Mayilpeeli Thookkam also called Arjuna Nritham is a ritual art of Kerala primarily performed by men of the Ezhava community, and is prevalent in the Bhagavathy temples of south Kerala.

The name Arjuna Nritham is a reference to the Mahabharatha, in which Arjuna, one of the Pandava brothers and a renowned singer and dancer, is said to have propitiated goddess Bhadrakali by a devotional presentation. The costume and cosmetics worn by Arjuna Nritham dancers is meant to mimic the appearance of Arjuna.

The costume for Mayilpeeli Thookkam includes a characteristic garment made of mayilppeeli (peacock feathers). This garment is worn around the waist in a similar fashion as the "uduthukettu" of Kathakali. The performers have their faces painted green and wear distinctive headgear (Nettipattom).

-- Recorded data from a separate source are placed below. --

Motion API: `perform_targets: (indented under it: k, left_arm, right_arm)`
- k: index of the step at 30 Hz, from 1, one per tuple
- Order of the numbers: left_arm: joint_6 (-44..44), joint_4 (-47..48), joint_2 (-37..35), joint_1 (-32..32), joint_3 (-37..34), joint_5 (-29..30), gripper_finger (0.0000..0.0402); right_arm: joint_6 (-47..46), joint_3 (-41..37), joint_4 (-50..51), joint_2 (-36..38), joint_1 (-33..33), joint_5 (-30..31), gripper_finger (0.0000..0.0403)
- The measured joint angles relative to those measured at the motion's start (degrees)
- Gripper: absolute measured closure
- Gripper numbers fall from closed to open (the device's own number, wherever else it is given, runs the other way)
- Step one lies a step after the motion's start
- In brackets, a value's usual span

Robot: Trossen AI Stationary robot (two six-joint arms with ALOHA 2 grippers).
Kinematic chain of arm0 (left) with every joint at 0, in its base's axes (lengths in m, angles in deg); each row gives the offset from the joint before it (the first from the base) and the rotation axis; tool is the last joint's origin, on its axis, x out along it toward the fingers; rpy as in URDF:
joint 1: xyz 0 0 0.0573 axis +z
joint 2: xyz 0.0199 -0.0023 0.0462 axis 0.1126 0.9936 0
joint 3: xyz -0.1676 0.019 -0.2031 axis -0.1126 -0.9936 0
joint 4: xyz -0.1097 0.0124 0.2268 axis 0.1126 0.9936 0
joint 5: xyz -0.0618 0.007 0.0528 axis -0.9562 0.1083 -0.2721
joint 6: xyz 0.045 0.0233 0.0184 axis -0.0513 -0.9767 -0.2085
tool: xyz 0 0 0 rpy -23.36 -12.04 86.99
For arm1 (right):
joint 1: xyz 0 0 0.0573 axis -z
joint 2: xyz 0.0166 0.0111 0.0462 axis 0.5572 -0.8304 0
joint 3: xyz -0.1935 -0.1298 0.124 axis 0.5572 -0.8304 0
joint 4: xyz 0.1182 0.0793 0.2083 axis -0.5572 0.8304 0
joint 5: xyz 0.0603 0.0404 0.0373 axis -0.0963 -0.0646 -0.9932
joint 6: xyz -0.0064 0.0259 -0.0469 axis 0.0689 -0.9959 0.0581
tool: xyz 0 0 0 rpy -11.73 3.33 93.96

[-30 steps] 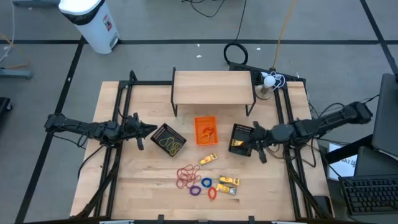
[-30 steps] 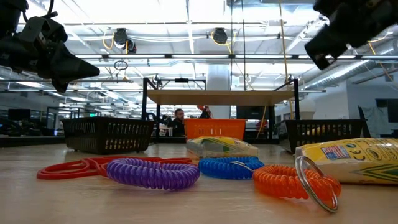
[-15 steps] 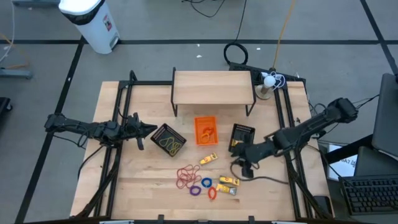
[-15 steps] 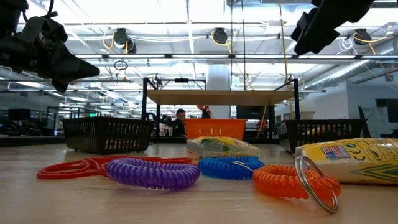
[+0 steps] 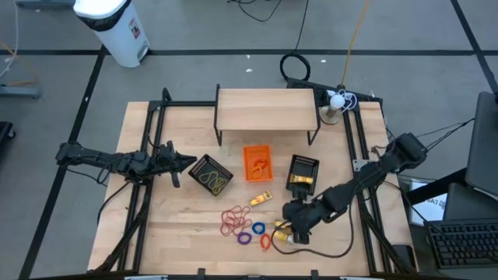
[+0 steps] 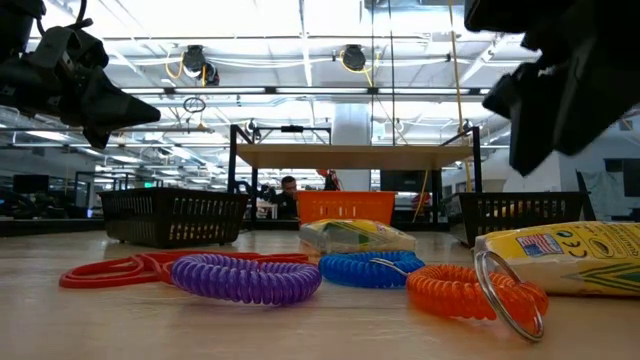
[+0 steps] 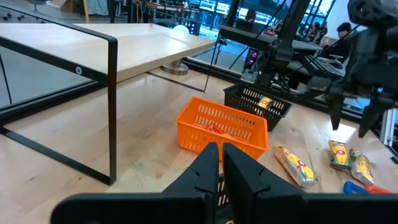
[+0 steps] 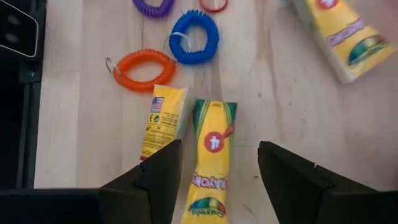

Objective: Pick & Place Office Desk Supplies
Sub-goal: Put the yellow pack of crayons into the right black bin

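While spread apart, right gripper (image 8: pixel 214 171) hangs above yellow packet (image 8: pixel 209 164), second packet (image 8: pixel 162 121) just beside; left gripper (image 7: pixel 219 163) pressed together

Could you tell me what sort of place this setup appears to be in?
Probably a robotics lab or workshop: a wooden table ringed by black frames, a computer keyboard beside it, and exposed ceiling lights over an open room where a person sits.

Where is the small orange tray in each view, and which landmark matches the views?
High view: the small orange tray sits mid-table, just in front of the wooden shelf.
Low view: the tray is centre, far back, below the shelf top.
Left wrist view: the tray is straight ahead, beside the shelf.
Right wrist view: not in it.
Shared landmark: the wooden shelf.
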Motion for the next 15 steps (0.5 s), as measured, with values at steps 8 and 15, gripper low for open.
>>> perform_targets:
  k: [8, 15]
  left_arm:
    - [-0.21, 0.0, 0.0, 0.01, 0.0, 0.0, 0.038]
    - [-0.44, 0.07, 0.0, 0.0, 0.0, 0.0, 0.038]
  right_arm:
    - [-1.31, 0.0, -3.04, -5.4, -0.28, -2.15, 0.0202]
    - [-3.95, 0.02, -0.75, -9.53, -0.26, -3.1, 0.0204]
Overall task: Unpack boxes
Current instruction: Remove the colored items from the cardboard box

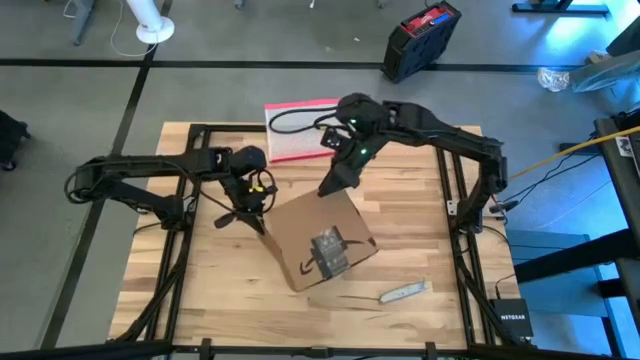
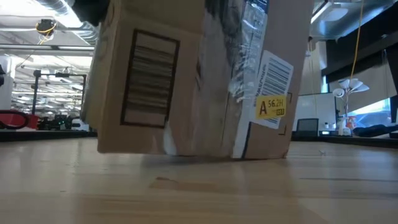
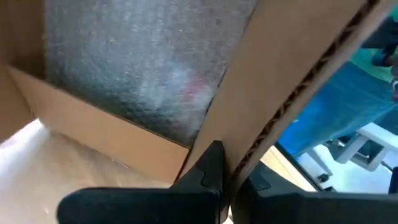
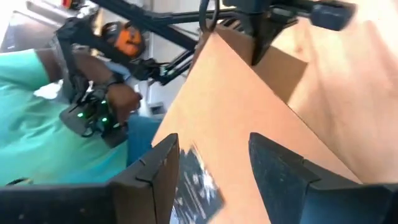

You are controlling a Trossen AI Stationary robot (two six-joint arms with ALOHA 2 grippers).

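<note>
The cardboard box [image 1: 320,240] is sitting mid-bench [image 1: 440,310], tilted. The left gripper [image 3: 225,167] is pinching shut on a flap edge, while the right gripper [image 4: 214,163] is hanging open just above the box's far corner, holding nothing. With one pinch carrying it, the box may be swinging or slipping free. Its contents are hard to make out, probably grey padding [image 3: 137,68].
</note>
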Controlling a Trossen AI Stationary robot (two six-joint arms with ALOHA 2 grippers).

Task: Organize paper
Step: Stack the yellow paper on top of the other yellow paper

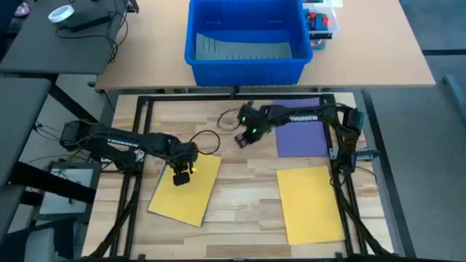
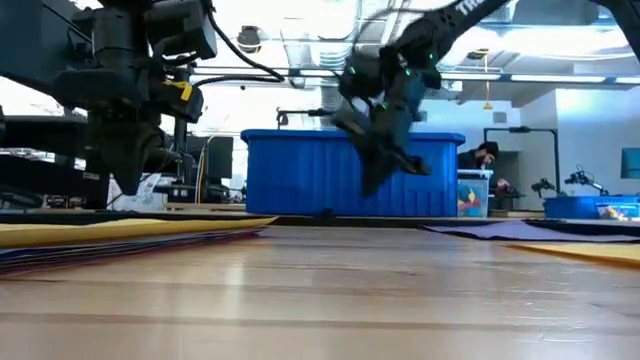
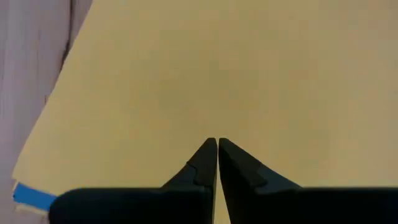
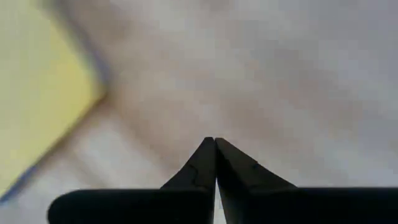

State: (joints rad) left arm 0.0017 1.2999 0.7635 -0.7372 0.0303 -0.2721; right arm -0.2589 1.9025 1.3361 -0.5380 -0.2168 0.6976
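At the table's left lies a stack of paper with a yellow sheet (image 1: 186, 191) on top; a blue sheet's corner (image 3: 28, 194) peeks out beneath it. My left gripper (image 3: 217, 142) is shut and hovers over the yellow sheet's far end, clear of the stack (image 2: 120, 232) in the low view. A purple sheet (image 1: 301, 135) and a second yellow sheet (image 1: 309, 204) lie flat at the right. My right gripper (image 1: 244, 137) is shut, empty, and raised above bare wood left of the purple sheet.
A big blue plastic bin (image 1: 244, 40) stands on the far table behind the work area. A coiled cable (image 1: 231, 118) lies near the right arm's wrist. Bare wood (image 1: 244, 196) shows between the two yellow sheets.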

The dance in Mayilpeeli Thookkam is known as Pyattu. The movements are similar to Kalarippayattu techniques. The all-night performance of the dance form is usually performed solo or in pairs.

The strictly rhythm-based songs called "Kavithangal" depict stories from the Hindu Puranas. Each "Kavitham" is composed to suit a specific rhythm. Before each song, the dancers explain the intricacies of the particular rhythm to be performed and how this rhythm will be translated into dance movements. The musical accompaniment is comprised by percussion instruments like the chenda talachenda, and ilathalam (cymbals).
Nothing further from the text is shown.